▶ **ABOUT THIS TASK**
Pull every line containing "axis" out of the material below.

▶ **DATA EXCERPT**
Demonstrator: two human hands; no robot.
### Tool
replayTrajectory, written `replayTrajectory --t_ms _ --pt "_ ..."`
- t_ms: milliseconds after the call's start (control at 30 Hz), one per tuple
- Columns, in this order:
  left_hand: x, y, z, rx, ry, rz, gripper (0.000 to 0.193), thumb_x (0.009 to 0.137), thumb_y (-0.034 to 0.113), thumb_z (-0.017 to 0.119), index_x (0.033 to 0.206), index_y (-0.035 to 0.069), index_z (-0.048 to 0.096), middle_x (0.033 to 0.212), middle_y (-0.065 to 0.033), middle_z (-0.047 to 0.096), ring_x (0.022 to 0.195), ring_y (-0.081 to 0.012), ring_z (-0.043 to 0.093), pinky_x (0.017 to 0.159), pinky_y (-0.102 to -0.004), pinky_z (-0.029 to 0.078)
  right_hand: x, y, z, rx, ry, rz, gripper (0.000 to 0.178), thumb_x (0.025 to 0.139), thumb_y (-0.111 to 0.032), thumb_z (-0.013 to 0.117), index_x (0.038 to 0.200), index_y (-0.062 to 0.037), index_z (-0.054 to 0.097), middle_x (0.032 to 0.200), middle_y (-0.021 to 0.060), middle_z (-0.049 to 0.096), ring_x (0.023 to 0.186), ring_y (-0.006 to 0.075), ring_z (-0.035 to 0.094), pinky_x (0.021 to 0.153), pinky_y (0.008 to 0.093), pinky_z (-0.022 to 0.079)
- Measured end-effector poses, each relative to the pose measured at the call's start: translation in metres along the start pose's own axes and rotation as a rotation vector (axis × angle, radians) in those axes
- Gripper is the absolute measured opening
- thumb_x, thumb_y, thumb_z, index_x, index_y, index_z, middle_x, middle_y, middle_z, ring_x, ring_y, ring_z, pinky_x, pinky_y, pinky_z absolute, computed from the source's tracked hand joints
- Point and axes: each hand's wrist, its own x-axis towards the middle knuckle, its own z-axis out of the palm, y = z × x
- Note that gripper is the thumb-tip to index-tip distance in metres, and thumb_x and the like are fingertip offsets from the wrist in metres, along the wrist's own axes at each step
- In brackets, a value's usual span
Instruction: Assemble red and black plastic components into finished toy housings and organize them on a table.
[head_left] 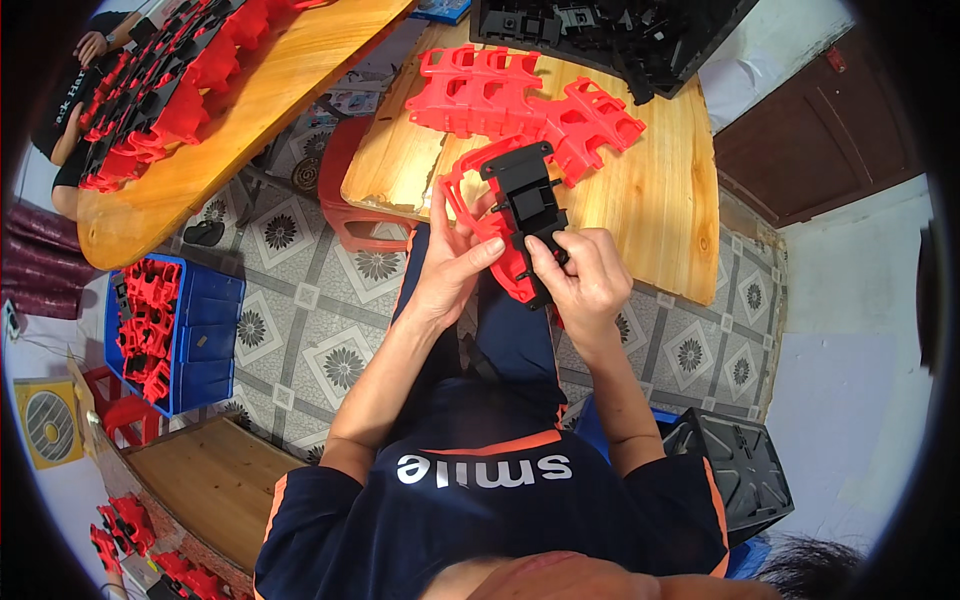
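Observation:
My left hand [452,262] is wrapped around the curved rim of a red plastic frame [516,272], its thumb pressing on the near side. Set against that frame is a black plastic part [519,170] with a blocky raised middle and small pegs along its edge. My right hand [590,282] pinches the lower end of this black part between thumb and bent fingers. Both pieces are tilted above my lap at the table's near edge. Just beyond them, several red slotted frames [480,92] lie on the wooden table [655,210].
A black crate [690,60] of black parts stands at the table's far side. At left, another wooden table [230,135] bears red-and-black assemblies beside another person [62,110]. A blue crate [208,335] of red parts, a red stool [345,185] and a dark crate [745,470] stand around me.

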Motion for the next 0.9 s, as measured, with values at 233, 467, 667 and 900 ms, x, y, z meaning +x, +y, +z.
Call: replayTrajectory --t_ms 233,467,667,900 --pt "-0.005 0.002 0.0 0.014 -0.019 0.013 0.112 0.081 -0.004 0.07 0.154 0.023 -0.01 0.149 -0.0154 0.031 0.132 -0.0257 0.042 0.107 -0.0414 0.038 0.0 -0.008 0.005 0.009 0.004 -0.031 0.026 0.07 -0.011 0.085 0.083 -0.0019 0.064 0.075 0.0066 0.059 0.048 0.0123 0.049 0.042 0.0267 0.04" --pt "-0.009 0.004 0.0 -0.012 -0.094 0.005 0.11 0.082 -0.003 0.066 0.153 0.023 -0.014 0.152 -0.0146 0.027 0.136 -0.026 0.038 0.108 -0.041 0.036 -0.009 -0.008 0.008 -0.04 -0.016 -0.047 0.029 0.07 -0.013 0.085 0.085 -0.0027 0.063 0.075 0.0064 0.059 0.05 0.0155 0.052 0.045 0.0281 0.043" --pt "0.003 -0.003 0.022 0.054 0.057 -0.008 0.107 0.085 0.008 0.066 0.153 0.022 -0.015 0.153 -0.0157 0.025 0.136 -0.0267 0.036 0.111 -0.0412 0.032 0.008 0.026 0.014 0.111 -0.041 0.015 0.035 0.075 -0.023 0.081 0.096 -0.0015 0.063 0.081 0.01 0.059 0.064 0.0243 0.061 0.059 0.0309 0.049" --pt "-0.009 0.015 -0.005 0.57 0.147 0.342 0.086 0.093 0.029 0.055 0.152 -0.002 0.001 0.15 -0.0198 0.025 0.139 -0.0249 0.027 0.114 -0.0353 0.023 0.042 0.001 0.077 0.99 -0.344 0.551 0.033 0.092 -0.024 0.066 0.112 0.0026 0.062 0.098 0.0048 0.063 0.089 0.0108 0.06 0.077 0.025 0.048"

▶ **FINISHED TASK**
- Measured end-effector poses, each relative to the pose measured at the call's start: translation in metres along the start pose's own axes and rotation as a rotation vector (axis × angle, radians) in those axes
- Point and axes: each hand's wrist, its own x-axis towards the middle knuckle, its own z-axis out of the palm, y = z × x

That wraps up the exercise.